From the front to the back of they eye, to maximize vision we must correct the refractive error, optimize the ocular surface, remove visually-significant cataracts, and maintain a healthy retina and optic nerve. While we routinely refract, look for cataracts, macular degeneration, and glaucoma, we often overlook the ocular surface. Dry eye disease and meibomian gland dysfunction, while being recognized as prevalent, may be dismissed as too time-consuming, non-sight threatening, and of lesser importance. In fact, the tear film can have a significant impact on vision. When the tear film thins uniformly, there are power changes of only about one-tenth of a diopter (D). On the other hand, when irregular tear film break-up occurs, the power can shift up to 1.30D.1 These variations result in higher-order aberrations (HOAs),1 causing variable degradation of vision.
There is little doubt we see increasing ocular surface disease in our practices, with increasing device use being one of many likely culprits. While being older and female are risk factors for dry eye, smartphone use increases both signs and symptoms of dry eye disease in younger people.2
The cause may be related to the blink. When reading on an electronic device, blink quality suffers. As compared to reading a paper book, there are more partial blinks with a device.3 This desiccating stress may lead to corneal staining, shorter tear film break-up time due to poor meibum spread, and hyperosmolarity, which can trigger an inflammatory response.
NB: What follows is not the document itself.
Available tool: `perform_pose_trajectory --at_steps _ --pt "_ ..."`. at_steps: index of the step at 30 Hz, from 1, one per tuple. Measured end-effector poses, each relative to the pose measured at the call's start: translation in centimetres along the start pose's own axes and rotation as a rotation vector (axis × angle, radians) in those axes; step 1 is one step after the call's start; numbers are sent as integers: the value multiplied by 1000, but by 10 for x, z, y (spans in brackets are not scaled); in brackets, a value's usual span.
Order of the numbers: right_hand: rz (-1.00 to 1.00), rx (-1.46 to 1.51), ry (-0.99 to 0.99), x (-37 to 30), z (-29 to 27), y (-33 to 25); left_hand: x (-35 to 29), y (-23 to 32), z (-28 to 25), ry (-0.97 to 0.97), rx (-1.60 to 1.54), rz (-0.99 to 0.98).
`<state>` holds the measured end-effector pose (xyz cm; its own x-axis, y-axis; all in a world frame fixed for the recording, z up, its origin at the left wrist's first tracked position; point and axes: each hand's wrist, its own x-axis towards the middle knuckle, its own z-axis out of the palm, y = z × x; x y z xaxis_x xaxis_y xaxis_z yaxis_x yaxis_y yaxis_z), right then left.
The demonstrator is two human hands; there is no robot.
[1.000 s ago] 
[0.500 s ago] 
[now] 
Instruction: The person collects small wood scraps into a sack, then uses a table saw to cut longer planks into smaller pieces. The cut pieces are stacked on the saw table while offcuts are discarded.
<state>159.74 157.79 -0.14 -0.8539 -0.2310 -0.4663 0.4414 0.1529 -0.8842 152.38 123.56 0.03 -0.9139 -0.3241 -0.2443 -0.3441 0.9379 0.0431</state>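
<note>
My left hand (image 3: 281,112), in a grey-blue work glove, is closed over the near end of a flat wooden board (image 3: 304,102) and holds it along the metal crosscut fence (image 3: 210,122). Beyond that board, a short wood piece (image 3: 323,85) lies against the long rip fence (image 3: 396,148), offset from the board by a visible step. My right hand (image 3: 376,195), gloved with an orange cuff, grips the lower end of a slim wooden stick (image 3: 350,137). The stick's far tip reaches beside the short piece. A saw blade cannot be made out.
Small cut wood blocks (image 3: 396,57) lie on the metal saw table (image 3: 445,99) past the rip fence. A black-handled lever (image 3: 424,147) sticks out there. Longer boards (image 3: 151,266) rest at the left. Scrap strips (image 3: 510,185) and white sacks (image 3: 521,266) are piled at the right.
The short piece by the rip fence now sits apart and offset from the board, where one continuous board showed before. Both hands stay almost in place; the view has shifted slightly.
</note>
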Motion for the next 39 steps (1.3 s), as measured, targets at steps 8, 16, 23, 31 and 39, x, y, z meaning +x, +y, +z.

This feature article reviews three quality-of-life aspects of the impact of dry eye disease on reading performance, on the outcomes of cataract surgery, and on contact lens vision. The clinical implications for each of these three patient groups will also be discussed.
Dry eye disease and reading performance
In the clinic, we often hear patients complaining that reading gets more difficult with age, and as a result, they read less. We may attribute some of these complaints to cognitive decline, lens opacities, and refractive error. While some of that may be true, it is also essential to rule out dry eye disease as a cause.
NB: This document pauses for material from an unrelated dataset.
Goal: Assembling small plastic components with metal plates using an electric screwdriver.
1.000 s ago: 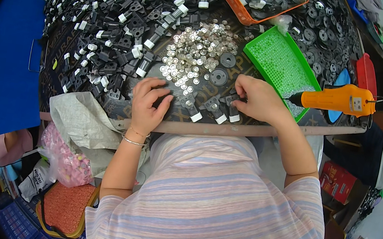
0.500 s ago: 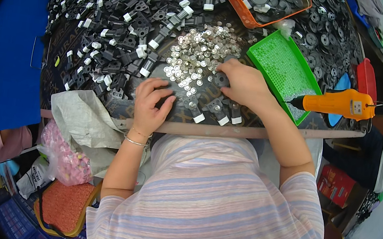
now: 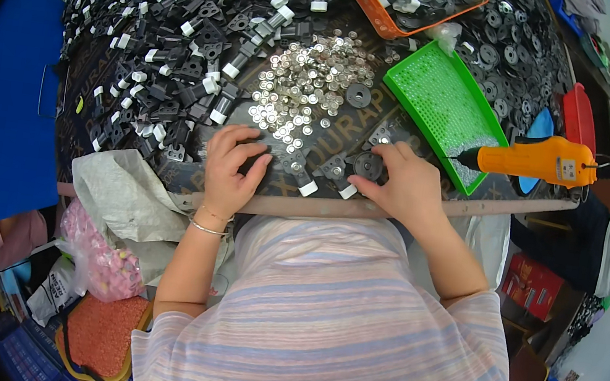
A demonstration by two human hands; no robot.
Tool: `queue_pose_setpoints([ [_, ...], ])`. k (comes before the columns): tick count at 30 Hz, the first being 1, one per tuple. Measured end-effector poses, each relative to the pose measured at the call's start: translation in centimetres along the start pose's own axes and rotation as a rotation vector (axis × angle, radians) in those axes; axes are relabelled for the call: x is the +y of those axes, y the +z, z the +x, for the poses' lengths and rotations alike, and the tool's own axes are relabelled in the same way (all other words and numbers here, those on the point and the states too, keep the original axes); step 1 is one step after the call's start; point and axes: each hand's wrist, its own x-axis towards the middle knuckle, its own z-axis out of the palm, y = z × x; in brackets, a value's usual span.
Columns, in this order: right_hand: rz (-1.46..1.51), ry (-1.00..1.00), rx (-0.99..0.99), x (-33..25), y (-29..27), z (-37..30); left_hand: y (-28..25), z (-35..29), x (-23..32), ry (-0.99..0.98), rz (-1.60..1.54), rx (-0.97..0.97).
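My right hand (image 3: 412, 188) pinches a black round disc (image 3: 367, 166) between thumb and fingers, low over the near end of the table. The disc sits over or beside a row of black brackets with white ends, among them one bracket (image 3: 297, 165) at the left and another bracket (image 3: 334, 168) in the middle; each has a small silver piece on it. My left hand (image 3: 233, 169) rests near the table edge, fingers loosely bent and apart, holding nothing. Beyond the row lies a heap of small silver metal pieces (image 3: 299, 86), with a second black disc (image 3: 357, 95) at its right side.
Black and white brackets (image 3: 177, 50) cover the table's far left. A green tray (image 3: 441, 93) of tiny screws stands right, with an orange electric screwdriver (image 3: 540, 160) hanging over its near end. Behind are an orange basket (image 3: 378, 17) and heaped black discs (image 3: 511, 56).
My right hand has come nearer to me, bringing a black disc from the silver heap to the brackets. The second disc is now uncovered. My left hand has stayed about where it was.
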Motion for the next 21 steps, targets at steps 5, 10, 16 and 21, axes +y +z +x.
queue_pose_setpoints([
  [5,-0.047,-0.025,0.036,-0.3,-0.7,-0.2,0.0,-0.1,-0.1,0.005,0.008,-0.006],
  [10,0.065,-0.056,-0.027,-0.1,-1.4,0.1,0.2,-0.2,-0.1,0.000,-0.001,0.017],
  [16,0.049,-0.064,-0.041,0.2,-1.4,0.2,0.1,-0.2,-0.1,-0.006,0.001,0.013],
  [21,0.038,-0.087,-0.057,0.4,-1.4,0.2,0.1,-0.1,0.1,-0.013,0.004,0.011],
])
A 2016 study by the Wilmer Eye Institute looked at the effect of dry eye disease on the speed of both silent reading and when reading out-loud. The dry eye group of 40 subjects had Ocular Surface Disease Index (OSDI) scores higher than 13, were positive for lissamine green staining of the conjunctiva, and had reduced Schirmer scores. Of note is that they were all under treatment for dry eye disease, which continued through the study. The control group of 50 subjects were glaucoma suspects, had OSDI scores of 12 or less, and had never been diagnosed with dry eye disease. Thirty-one subjects in the control group were on topical glaucoma drops, which continued during the study. All subjects were 50 years or older.4 The two groups had the same socio-demographic characteristics, cognitive ability, depressive symptoms, lenticular opacity, visual acuity, or contrast sensitivity.
The measured dry eye parameters were OSDI, corneal staining, tear film break up time in the worse eye, and Schirmer’s without anesthesia. Out-loud reading speeds were measured using the Minnesota low vision reading test (MNRead) and the International Reading Speed Text (IReST). Silent reading speed was evaluated with a standardized, validated test consisting of 7,300 words.
Results revealed significantly reduced out-loud reading speed with the IReST, 163 words per minute (WPM) in the control group compared to 148 in the dry eye group. While dry eye subjects had slower sustained reading speed, 12% slower than the control group (199 WPM vs. 226 WPM), the difference was even more pronounced in subjects with severe dry eye disease. For those with an OSDI score greater than 33, silent reading speed was 26% slower. A positive correlation for reduced reading speed was found for OSDI and corneal staining, but not for Schirmer scores.
Of note, there was no difference in reading speeds between groups when using the MNRead, which allows for larger text. This finding suggests that increasing font size may help dry eye sufferers to read more easily. It is also essential to keep in mind that these results were recorded in dry eye subjects who were already being treated for their disease!
Catch dry eye disease early, as it is much more challenging to treat when it becomes severe, and aggressively manage symptoms and corneal staining. If signs or symptoms improve but do not completely resolve with therapy, consider modifying or adding the next level of treatment. An international expert consensus from 2017, TFOS DEWS II offers a step-wise treatment algorithm.5 Lastly, recommend larger fonts on digital displays.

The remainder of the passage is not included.